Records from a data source
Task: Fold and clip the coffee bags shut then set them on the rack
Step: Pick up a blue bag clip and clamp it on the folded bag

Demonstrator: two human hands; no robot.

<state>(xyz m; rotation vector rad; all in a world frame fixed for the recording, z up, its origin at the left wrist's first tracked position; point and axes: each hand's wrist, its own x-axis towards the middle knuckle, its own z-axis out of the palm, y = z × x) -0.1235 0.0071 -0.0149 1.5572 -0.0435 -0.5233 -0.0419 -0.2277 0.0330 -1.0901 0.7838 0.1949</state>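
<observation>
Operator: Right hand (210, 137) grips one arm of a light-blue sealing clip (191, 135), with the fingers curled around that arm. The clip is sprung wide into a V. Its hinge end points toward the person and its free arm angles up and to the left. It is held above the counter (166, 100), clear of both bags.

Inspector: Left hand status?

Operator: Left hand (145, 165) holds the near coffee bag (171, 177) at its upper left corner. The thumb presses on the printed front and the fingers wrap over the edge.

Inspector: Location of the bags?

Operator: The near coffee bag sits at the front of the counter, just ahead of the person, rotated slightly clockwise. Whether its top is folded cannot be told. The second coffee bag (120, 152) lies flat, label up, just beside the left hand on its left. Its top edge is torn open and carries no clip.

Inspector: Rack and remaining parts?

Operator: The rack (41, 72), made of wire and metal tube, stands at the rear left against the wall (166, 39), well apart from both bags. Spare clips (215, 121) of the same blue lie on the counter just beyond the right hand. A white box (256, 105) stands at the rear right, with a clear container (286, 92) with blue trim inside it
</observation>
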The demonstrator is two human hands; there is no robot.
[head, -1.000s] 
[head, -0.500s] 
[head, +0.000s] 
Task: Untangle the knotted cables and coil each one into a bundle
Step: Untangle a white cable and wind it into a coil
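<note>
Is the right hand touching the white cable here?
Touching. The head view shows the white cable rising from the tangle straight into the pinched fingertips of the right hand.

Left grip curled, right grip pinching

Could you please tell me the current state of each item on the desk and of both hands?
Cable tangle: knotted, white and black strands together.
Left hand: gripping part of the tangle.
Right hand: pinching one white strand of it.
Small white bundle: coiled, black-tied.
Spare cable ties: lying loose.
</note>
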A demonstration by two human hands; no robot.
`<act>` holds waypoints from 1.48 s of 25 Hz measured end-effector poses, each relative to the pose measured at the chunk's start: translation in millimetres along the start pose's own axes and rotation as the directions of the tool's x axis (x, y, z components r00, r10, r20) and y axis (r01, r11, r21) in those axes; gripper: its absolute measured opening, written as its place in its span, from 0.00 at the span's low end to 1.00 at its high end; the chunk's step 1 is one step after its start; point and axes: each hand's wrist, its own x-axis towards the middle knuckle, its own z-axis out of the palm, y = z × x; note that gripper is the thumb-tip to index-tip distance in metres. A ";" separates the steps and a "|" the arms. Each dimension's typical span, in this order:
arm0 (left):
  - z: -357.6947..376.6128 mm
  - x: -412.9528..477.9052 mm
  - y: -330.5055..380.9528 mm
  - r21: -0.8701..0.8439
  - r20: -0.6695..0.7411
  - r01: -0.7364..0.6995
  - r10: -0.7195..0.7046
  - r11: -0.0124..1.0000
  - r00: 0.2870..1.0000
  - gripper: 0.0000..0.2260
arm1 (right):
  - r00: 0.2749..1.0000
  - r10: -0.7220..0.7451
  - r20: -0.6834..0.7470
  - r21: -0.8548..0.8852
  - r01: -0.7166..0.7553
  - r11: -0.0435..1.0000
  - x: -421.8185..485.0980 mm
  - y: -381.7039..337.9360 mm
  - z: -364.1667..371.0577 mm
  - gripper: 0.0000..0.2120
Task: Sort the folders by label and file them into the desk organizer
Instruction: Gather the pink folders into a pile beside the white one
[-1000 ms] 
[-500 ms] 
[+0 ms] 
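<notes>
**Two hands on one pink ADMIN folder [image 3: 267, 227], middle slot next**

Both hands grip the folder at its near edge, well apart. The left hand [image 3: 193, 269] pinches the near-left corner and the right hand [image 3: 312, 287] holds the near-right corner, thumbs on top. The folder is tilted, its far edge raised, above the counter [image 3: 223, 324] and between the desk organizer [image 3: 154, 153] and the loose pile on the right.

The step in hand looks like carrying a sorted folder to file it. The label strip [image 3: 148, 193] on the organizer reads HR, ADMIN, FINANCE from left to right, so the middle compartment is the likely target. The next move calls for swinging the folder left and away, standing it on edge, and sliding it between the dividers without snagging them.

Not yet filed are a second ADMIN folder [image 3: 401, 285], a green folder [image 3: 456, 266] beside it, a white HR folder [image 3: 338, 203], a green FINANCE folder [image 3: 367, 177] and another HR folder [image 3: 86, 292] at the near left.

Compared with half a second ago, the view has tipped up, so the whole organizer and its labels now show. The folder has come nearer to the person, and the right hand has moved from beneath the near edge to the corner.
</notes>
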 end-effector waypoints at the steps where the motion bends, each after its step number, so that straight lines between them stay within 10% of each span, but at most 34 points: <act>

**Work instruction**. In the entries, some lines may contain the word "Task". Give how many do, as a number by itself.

**Answer box**. 3